Beyond Cartesian Dualism
While mainstream cognitive science has often functioned under the shadow of Cartesian dualism—treating the mind as software and the body as interchangeable hardware (or even a "brain in a vat")—the concept of embodied knowledge challenges this reductionism.
Non-Representational Certainty: Unlike declarative knowledge, embodied knowledge does not require mental representations to be effective. We experience it with certainty through our engagement with the world.
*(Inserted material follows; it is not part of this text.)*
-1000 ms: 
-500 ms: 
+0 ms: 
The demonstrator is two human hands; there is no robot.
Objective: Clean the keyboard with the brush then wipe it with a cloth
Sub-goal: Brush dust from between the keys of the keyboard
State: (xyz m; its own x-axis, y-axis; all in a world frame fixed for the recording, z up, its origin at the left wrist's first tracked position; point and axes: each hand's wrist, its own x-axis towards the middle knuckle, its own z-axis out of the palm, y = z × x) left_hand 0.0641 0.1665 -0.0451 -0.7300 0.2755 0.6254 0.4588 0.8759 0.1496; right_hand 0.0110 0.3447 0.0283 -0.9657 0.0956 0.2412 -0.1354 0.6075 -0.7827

Beyond Motor Skills: Embodied knowledge is not confined to physical maneuvers or athletic skills. It encompasses the breadth of human experience within the Lifeworld (Lebenswelt), through which we navigate our existence and social interactions.
2. Intercorporeality
The primordial, bodily coupling that enables us to perceive and understand others.
Overview
Intercorporeality is a notion proposed by Maurice Merleau-Ponty that offers an alternative way to understand social cognition. Instead of viewing the understanding of others as an intellectual puzzle—where one mind must "decode" another—intercorporeality focuses on the direct relationship between one's own body and the body of the other. It suggests that our most basic social connection is not mind-to-mind, but body-to-body.
The Perception-Action Loop: From Yawning to Smiling
Common experiences like contagious yawning or the involuntary urge to smile back at someone demonstrate this concept. When we perceive another person's action, it prompts a similar action (or the possibility of it) within ourselves. This is a perception-action loop where:
Perceiving the other’s action is "lived" by the self.
The self’s action reciprocally prompts a resonance in the other.
As Merleau-Ponty famously noted: "In perceiving the other, my body and his are coupled... This conduct which I am able only to see, I live somehow from a distance. I make it mine." (Merleau-Ponty, 1964, The Primacy of Perception, p. 118)
Beyond "Theory of Mind"
In mainstream psychology and cognitive science, social understanding is often explained through "Theory of Mind"—the cognitive capacity to represent the mental states of others. Intercorporeality challenges the necessity of this intellectual detour:
Direct Perception: We do not need to "infer" what someone feels; we grasp the meaning of their actions through our own motor capacity. To see an action is potentially to take it up.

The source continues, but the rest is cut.